Dataset records:
########################################
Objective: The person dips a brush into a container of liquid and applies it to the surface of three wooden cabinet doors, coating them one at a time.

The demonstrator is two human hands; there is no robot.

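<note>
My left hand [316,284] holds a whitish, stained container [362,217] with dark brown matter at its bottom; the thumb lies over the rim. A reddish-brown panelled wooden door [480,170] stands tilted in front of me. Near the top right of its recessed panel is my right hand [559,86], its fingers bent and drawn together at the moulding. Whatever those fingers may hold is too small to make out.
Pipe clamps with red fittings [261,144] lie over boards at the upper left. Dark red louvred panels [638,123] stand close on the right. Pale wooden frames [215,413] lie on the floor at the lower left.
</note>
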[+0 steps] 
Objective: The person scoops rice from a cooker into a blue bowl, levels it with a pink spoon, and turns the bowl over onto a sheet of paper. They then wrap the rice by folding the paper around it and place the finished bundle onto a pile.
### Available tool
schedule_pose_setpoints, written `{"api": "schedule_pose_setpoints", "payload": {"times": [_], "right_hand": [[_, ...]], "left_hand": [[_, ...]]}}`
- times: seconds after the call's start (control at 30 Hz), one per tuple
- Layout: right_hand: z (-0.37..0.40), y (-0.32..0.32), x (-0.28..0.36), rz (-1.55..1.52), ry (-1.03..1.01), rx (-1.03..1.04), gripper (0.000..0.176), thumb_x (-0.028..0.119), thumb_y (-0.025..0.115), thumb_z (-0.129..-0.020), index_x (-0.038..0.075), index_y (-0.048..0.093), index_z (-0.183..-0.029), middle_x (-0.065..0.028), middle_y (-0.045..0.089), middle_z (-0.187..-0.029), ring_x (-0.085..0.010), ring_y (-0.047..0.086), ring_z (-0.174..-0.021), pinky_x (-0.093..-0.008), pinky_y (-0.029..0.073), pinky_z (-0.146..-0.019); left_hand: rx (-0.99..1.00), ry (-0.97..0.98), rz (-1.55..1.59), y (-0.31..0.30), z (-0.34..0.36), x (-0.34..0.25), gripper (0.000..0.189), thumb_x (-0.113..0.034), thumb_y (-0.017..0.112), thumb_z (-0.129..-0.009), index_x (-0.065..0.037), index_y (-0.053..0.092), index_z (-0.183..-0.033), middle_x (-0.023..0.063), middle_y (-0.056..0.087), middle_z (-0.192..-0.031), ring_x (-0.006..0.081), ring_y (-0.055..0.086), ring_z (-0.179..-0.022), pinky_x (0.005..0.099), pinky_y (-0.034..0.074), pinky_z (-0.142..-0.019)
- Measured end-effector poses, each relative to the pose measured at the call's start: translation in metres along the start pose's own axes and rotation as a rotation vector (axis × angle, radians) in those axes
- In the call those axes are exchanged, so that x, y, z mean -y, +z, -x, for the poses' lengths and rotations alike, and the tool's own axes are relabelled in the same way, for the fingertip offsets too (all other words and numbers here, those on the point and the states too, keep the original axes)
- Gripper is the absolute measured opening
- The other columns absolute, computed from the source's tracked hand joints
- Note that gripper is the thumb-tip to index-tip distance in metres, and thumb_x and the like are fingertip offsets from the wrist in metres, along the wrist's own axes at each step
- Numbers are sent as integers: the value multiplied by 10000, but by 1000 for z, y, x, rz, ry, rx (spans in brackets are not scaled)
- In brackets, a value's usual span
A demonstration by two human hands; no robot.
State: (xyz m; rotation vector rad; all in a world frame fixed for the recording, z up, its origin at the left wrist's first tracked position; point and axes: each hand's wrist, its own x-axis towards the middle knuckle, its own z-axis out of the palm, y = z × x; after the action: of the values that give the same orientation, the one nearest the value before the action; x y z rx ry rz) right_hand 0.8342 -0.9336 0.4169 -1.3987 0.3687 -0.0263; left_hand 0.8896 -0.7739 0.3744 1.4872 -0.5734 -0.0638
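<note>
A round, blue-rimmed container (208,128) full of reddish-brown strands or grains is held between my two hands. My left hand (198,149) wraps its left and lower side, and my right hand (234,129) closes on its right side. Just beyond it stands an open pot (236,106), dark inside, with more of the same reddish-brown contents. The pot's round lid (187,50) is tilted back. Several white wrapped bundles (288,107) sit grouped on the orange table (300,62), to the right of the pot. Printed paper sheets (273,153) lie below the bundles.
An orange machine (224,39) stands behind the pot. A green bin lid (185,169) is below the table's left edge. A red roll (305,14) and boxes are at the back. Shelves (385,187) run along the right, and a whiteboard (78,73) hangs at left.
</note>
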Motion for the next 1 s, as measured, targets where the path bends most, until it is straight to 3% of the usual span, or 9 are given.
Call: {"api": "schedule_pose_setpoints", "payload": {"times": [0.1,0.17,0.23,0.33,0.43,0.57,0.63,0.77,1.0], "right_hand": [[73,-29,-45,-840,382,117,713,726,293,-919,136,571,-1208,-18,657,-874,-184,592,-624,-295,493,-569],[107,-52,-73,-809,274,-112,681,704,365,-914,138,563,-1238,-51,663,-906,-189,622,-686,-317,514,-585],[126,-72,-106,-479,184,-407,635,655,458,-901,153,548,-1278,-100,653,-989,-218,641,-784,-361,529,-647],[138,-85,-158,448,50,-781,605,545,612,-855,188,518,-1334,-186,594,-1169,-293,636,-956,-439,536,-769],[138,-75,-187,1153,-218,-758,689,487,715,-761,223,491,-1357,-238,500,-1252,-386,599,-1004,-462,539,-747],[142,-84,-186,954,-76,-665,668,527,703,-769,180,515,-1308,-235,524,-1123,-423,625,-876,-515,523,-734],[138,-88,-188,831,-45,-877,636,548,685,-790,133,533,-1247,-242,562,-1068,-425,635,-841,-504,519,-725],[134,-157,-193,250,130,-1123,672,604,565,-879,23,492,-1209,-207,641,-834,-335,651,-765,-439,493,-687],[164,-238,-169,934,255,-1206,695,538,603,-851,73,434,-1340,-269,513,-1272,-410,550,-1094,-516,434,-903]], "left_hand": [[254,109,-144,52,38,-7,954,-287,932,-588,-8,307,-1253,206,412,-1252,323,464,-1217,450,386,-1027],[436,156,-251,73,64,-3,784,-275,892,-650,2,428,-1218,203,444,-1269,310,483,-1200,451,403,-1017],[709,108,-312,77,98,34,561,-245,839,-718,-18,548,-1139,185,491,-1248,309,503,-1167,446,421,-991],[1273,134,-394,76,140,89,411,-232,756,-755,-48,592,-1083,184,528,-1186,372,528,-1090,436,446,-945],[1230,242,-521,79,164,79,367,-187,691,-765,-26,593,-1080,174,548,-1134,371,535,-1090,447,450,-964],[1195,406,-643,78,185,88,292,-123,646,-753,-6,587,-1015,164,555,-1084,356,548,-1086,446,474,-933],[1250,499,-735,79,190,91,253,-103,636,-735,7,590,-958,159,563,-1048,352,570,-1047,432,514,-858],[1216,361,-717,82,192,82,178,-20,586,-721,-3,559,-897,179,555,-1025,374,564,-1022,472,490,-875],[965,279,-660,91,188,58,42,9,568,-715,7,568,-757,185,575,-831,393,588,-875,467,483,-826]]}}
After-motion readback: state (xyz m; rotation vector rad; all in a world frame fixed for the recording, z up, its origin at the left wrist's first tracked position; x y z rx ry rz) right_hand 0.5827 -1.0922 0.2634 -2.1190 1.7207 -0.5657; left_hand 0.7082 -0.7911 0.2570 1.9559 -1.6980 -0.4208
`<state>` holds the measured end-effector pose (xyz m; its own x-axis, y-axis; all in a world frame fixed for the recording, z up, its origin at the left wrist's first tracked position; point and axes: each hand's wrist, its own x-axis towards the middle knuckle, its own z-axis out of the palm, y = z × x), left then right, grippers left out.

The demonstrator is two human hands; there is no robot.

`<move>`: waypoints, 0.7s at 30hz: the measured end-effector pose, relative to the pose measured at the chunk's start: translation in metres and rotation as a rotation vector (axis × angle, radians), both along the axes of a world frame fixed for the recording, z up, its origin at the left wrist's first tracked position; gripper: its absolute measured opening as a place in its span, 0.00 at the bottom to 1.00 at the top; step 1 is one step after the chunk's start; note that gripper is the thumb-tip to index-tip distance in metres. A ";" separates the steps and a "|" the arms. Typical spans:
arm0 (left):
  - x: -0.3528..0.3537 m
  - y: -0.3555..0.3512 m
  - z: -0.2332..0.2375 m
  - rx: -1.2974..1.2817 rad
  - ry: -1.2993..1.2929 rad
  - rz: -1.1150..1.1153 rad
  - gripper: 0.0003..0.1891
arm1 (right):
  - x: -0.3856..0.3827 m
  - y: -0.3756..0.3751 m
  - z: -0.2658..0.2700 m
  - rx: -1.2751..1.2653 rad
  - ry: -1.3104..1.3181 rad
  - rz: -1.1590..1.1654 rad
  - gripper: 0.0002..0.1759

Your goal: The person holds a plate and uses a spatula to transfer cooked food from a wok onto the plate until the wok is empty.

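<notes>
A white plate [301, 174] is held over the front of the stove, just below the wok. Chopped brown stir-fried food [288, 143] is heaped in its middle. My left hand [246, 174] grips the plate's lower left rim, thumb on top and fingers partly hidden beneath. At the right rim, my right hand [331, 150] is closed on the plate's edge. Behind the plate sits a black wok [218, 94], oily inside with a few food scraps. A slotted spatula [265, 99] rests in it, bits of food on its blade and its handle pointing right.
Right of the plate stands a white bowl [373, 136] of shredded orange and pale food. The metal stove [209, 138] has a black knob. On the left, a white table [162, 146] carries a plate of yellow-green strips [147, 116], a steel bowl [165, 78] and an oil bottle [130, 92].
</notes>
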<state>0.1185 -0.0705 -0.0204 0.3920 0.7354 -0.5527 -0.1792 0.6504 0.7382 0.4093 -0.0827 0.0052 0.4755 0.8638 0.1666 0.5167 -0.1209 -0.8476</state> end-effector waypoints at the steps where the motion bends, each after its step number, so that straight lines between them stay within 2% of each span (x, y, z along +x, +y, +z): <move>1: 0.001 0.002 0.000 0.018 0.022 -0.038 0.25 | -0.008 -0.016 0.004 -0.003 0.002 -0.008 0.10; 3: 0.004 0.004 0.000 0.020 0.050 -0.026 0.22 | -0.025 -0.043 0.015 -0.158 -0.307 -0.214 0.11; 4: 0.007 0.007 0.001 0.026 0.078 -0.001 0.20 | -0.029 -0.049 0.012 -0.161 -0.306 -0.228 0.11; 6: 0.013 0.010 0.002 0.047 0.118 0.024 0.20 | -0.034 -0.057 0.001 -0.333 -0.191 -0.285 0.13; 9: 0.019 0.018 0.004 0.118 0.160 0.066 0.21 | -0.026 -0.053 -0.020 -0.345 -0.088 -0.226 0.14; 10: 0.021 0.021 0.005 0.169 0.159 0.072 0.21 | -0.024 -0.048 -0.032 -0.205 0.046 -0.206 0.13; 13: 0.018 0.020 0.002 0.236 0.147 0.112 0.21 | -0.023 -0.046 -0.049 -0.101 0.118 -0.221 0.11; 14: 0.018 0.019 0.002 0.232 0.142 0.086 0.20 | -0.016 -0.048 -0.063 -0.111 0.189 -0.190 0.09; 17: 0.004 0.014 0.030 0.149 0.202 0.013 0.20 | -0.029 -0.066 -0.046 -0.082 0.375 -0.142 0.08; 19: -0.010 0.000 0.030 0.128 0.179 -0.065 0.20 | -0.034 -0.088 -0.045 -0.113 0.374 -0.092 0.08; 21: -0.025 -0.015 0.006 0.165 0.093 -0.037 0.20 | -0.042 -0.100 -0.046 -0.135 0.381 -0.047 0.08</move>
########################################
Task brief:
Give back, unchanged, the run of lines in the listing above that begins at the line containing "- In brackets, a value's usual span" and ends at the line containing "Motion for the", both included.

Answer to this problem:
- In brackets, a value's usual span
A demonstration by two human hands; no robot.
State: (xyz m; rotation vector rad; all in a world frame fixed for the recording, z up, its origin at the left wrist's first tracked position; point and axes: each hand's wrist, its own x-axis towards the middle knuckle, its own z-axis out of the palm, y = z × x; after the action: of the values that give the same orientation, the one nearest the value before the action; x y z rx ry rz) right_hand 0.8342 -0.9336 0.4169 -1.3987 0.3687 -0.0263; left_hand 0.8896 -0.7739 0.3744 1.4872 -0.5734 -0.0638
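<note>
A round, blue-rimmed container (208,128) full of reddish-brown strands or grains is held between my two hands. My left hand (198,149) wraps its left and lower side, and my right hand (234,129) closes on its right side. Just beyond it stands an open pot (236,106), dark inside, with more of the same reddish-brown contents. The pot's round lid (187,50) is tilted back. Several white wrapped bundles (288,107) sit grouped on the orange table (300,62), to the right of the pot. Printed paper sheets (273,153) lie below the bundles.
An orange machine (224,39) stands behind the pot. A green bin lid (185,169) is below the table's left edge. A red roll (305,14) and boxes are at the back. Shelves (385,187) run along the right, and a whiteboard (78,73) hangs at left.
</note>
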Motion for the next 1 s, as measured, targets where the path bends most, until it is straight to 3% of the usual span, or 9 are given.

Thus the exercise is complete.